[racket] Inner workings of source annotation

From: Jonker, Todd (jonker at amazon.com)
Date: Fri Jun 20 21:10:57 EDT 2014

Thank you for the tips pointing me in the right direction.

Apologies for not giving more context; that would certainly help. I’ve been embedded deeply in Racket-space for a couple years now, but lawyers prevent me from talking about my work and I’ve only recently been given permissions to ask questions in public. Please forgive my being indirect and opaque when I’d much rather dish the dirt.

I have a fairly intimate understanding of the macro expander, and understand that the resulting syntax objects retain source location, lexical context, and various properties.  Very soon after sending my email it dawned on me that I’d mistakenly assumed that the editor retained the original source objects and built a visual model atop that, but now I see that’s not the case. It looks like the association between the expanded source objects and the original source text is done solely through the source-location. Fair enough.

Since my last mail I discovered drracket/private/syncheck/traversals which seems to be the meat of it. I see that it recursively parses the expanded code (core syntax forms), builds several indices and cross-references, then sends the results to the editor layer via various syncheck-annotations methods.

In other words I think I’ve got a handle on it now.

Thanks again everyone!


From: Matthias Felleisen <matthias at ccs.neu.edu<mailto:matthias at ccs.neu.edu>>
Date: Friday, June 20, 2014 at 5:22 PM
To: "Todd V. Jonker" <jonker at amazon.com<mailto:jonker at amazon.com>>
Cc: "users at racket-lang.org<mailto:users at racket-lang.org>" <users at racket-lang.org<mailto:users at racket-lang.org>>
Subject: Re: [racket] Inner workings of source annotation

On Jun 20, 2014, at 5:07 PM, Jonker, Todd wrote:


I’m interested in learning how DrRacket’s “Check Syntax” feature works.

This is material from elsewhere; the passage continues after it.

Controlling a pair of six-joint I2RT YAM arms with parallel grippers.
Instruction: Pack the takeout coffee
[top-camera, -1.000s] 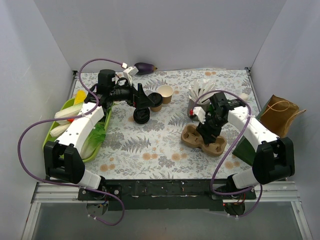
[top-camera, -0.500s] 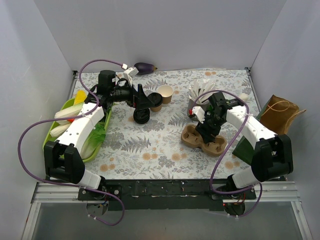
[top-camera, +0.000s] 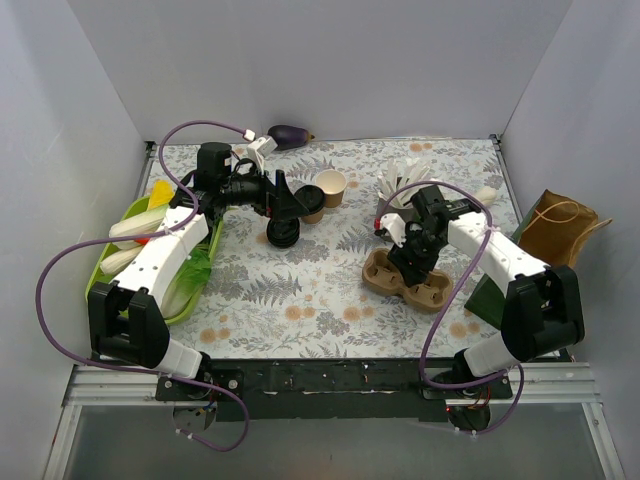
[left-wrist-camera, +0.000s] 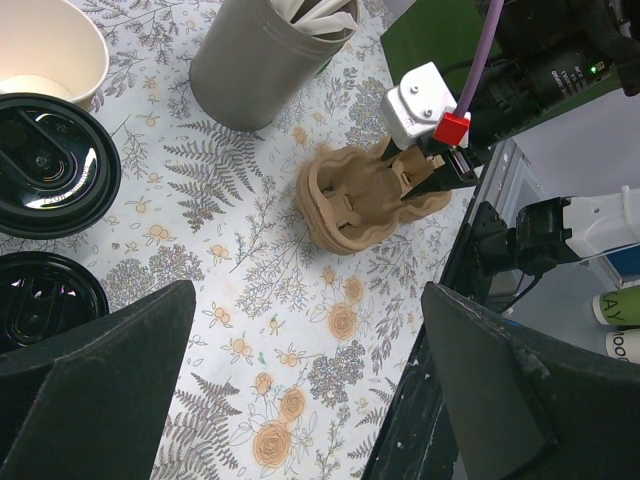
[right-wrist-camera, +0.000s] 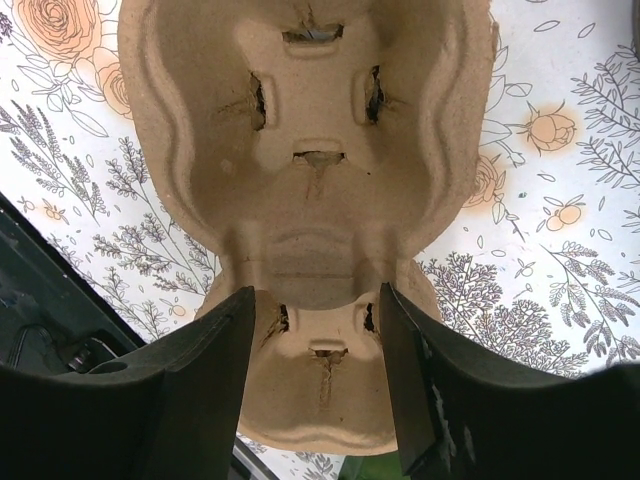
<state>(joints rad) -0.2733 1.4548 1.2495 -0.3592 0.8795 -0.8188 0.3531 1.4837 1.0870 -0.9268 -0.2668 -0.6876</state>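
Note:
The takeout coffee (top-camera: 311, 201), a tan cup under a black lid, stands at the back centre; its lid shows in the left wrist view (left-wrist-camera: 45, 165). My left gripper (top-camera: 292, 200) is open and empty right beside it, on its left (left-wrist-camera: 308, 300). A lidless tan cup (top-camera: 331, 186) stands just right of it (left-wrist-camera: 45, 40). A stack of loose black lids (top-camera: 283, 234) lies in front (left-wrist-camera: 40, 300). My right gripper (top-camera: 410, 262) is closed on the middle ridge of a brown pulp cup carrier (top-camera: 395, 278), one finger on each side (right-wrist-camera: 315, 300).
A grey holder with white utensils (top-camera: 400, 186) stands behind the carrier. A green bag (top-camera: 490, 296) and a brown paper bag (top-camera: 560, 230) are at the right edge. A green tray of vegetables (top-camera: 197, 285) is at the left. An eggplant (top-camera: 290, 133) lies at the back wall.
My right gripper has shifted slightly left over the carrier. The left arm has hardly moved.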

As I understand it, the process is (1) perform full macro-expansion on the source code; (2) map elements of the expanded code back to the source code; (3) use that mapping to apply annotations/markup to the source code. The documentation at http://docs.racket-lang.org/tools/Check_Syntax.html seems to cover step (3), but I’m struggling to understand how (2) works.

In other words, I’m trying to learn how the lexical information in the expanded syntax objects is mapped back to the appropriate parts of the original syntax objects. I’m reading the code to try to figure out the algorithm but hoping that there’s a paper that describes it more directly.

Thanks in advance for any pointers,

Hi Todd,  good to see you on the list.

(1) local-expand is your friend, (2) the syntax system already propagates source location information (see syntax/loc in the docs), and (3) if I am guessing correctly you may want to look at "syntax property" lists in the docs just in case you want to implement a language of your own that needs to communicate between layers of expansion.

The Typed Racket example is the best documented in this regard. And the best paper to read is

  Languages as Libraries

If you play with Typed Racket, you will see that DrRacket 'lifts through' the syntax. It will do so for any language you create in the #lang spirit (with 2) and even macros.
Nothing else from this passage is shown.